Research output: Thesis › Thesis fully internal (DIV)
Peroxisomes are single membrane-bound organelles that are present in nearly all eukaryotic cells. Some well-known peroxisome functions include β-oxidation of fatty acids, synthesis of plasmalogens and detoxification of hydrogen peroxide, but many more exist. Peroxisomal functions are largely determined by peroxisomal matrix proteins and peroxisomal membrane proteins (PMPs).
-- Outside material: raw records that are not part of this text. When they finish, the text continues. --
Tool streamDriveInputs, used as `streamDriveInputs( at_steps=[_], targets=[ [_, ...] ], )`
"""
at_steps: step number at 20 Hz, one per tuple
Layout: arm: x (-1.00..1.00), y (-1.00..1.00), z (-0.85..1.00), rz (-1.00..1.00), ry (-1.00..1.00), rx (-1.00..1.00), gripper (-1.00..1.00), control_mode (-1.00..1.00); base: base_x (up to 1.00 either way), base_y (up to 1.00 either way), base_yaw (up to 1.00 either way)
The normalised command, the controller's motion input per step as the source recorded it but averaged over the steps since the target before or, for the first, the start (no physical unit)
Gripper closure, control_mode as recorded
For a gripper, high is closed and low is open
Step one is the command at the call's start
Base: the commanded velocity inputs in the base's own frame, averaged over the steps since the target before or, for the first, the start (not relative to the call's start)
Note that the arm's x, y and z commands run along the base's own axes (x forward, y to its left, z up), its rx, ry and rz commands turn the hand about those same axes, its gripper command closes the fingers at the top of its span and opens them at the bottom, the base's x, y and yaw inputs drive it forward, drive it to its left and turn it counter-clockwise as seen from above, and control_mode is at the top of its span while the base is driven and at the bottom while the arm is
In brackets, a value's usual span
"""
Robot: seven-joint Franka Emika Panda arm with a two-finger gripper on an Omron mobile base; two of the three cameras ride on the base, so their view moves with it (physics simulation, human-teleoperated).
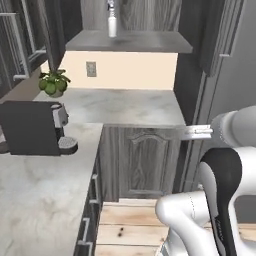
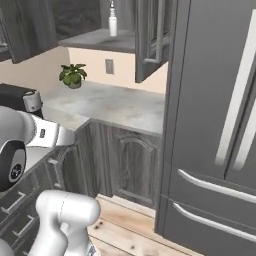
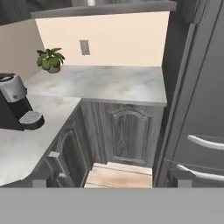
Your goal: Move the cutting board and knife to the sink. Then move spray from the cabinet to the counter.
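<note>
One white spray [image 1: 112,22] bottle is seen standing upright on the smooth grey shelf [image 1: 150,44] of the open wall cabinet [image 2: 150,40], near the shelf's middle in the left base view and toward its left end in the right base view; the tall dark cabinet door [image 2: 152,35] is swung outward beside it. Below the shelf, a pale marbled tabletop [image 1: 120,105] is shown running along a beige backsplash [image 1: 135,70]; a wall outlet [image 1: 91,69] is set into that backsplash. A small potted plant [image 1: 54,83] is placed at the tabletop's far left corner, well apart from the bottle above. A dark coffee machine [image 1: 32,128] is seen on the nearer stretch of the L-shaped tabletop, its silver head turned toward the corner. Arched-panel lower cabinets [image 1: 142,160] are shown under the tabletop, and a wooden plank floor [image 1: 130,225] lies in front of them. A tall grey fridge [image 2: 215,125] with long silver handles is seen at the right. The white arm [image 1: 215,200] is raised in the foreground, low and short of the tabletop; in the hand view the two dark fingertips [image 3: 39,183] are shown far apart at the bottom edge, so the jaws are spread fully wide and nothing is held between them.
</note>
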Motion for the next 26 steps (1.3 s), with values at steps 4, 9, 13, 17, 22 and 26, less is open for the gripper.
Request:
streamDriveInputs(
  at_steps=[4,9,13,17,22,26],
  targets=[
    [0.00,0.00,0.00,0.00,0.00,0.00,-1.00,1.00,0.70,0.00,0.27],
    [0.00,0.00,0.00,0.00,0.00,0.00,-1.00,1.00,0.74,0.00,0.09],
    [0.00,0.00,0.00,0.00,0.00,0.00,-1.00,1.00,0.86,0.42,-0.06],
    [0.00,0.00,0.00,0.00,0.00,0.00,-1.00,1.00,0.81,0.86,-0.21],
    [0.00,0.00,0.00,0.00,0.00,0.00,-1.00,1.00,0.63,0.19,-0.13],
    [0.00,0.00,0.00,0.00,0.00,0.00,-1.00,1.00,0.80,0.00,-0.02]
  ],
)
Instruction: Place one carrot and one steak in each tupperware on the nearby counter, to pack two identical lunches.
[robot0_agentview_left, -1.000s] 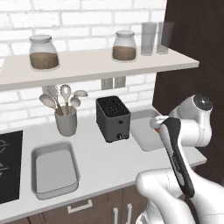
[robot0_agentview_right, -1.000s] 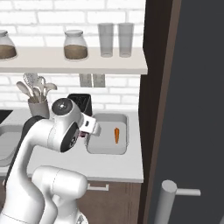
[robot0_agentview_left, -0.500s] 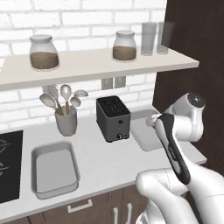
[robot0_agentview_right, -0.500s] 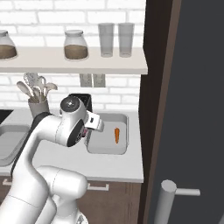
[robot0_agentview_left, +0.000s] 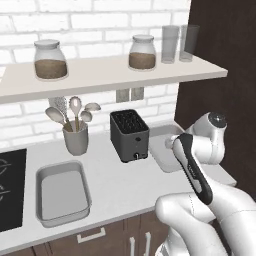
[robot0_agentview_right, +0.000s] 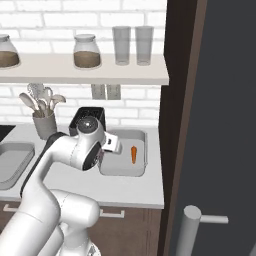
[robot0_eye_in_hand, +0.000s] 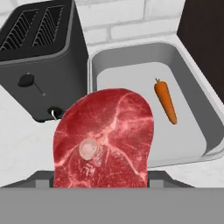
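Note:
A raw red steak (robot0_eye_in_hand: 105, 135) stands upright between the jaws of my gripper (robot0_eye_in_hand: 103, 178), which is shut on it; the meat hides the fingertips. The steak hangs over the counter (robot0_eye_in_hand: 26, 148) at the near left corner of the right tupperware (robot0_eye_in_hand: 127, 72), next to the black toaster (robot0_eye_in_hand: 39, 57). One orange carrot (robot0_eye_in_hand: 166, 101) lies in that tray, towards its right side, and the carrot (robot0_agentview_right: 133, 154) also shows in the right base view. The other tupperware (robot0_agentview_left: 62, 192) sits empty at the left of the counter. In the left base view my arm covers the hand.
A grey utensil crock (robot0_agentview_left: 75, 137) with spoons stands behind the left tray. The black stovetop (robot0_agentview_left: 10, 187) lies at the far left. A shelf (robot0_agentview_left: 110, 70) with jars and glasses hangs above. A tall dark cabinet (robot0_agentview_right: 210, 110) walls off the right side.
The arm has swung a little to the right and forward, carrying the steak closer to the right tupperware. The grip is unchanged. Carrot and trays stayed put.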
Thus, peroxisomal proteins need to be tightly controlled through regulation of protein synthesis, targeting as well as protein degradation. Peroxisomal proteins may undergo degradation either because they are damaged/unfolded by various stress factors or because they are no longer needed. Protein degradation needs to be tightly controlled in order to prevent the accumulation of unwanted proteins or the occurrence of unwanted protein degradation events. While many efforts have been placed on studying the post-translational targeting of PMPs to peroxisomes, little is known about PMP degradation. Investigating which PMPs are targeted for degradation, how and why PMPs are degraded will allow us to better understand the role of PMP degradation in a cellular context. The research presented in this thesis provides insights into PMP degradation in the yeast Saccharomyces cerevisiae. Using the tandem fluorescent timer (tFT) approach which employs two fluorescent proteins of different maturation kinetics, we investigated the stability of PMP-tFT fusions and identified two unstable proteins (Pxa1-tFT and Pex13-tFT) that are rapidly degraded from peroxisomes. Furthermore using the same approach, we also identified for the first time that in addition to peroxisomal Ubiquitin Proteasome System (UPS) components, cytosolic proteins also function in the degradation of unstable PMP-tFT fusions as well as a mutant form of Pxa1p. Lastly, we show that like other organelles such as ER, peroxisomes possess a quality control system to remove faulty proteins.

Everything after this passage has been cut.